• _Exercise directions_
Here the job is to transcribe only the lines from the one containing "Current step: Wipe" through the last line below, exactly as written; please leave out pictures.

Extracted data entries
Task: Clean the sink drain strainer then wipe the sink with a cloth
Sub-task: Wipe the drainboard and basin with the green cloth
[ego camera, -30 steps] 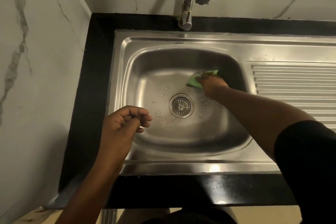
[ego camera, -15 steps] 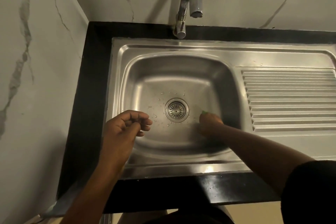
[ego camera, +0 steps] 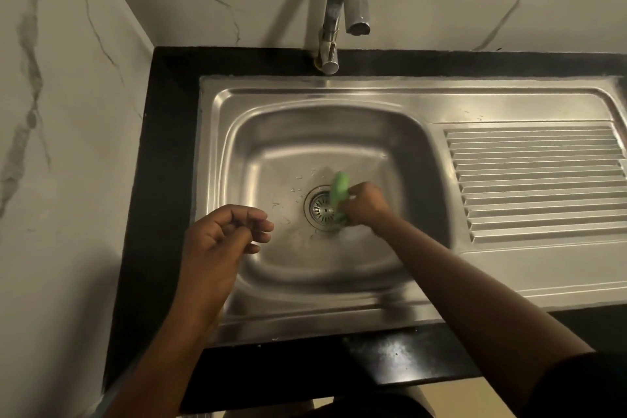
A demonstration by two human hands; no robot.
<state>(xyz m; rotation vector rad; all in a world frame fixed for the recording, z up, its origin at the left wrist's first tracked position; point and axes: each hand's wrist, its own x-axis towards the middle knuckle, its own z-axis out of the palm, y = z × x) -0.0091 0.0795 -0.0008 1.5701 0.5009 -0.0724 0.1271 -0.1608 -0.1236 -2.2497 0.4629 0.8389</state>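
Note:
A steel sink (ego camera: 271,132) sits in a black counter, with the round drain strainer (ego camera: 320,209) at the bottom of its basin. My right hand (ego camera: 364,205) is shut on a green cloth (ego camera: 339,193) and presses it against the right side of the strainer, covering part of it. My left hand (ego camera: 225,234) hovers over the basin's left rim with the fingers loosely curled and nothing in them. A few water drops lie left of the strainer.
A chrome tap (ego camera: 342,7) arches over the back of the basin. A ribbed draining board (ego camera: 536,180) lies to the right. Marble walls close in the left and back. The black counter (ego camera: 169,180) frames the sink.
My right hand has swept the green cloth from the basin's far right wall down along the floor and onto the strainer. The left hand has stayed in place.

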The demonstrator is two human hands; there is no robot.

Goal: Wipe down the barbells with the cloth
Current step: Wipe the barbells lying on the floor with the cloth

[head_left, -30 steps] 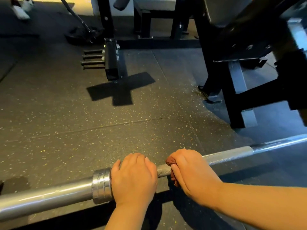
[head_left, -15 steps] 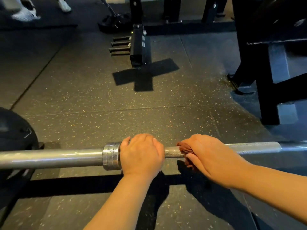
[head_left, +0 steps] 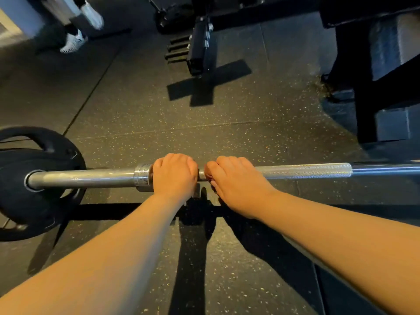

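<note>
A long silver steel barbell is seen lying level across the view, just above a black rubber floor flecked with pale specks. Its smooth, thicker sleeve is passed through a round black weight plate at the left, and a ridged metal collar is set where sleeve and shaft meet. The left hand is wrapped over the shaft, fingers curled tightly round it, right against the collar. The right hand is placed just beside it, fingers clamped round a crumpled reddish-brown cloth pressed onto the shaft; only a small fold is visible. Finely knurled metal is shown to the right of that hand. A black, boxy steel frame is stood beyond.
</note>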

• _Response below_
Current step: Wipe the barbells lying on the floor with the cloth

[head_left, -30 steps] 
[head_left, -15 steps] 
[head_left, +0 steps] 

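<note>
A long silver steel barbell is seen lying level across the view, just above a black rubber floor flecked with pale specks. Its smooth, thicker sleeve is passed through a round black weight plate at the left, and a ridged metal collar is set where sleeve and shaft meet. The left hand is wrapped over the shaft, fingers curled tightly round it, right against the collar. The right hand is placed just beside it, fingers clamped round a crumpled reddish-brown cloth pressed onto the shaft; only a small fold is visible. Finely knurled metal is shown to the right of that hand. A black, boxy steel frame is stood beyond.
</note>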

That completes the output.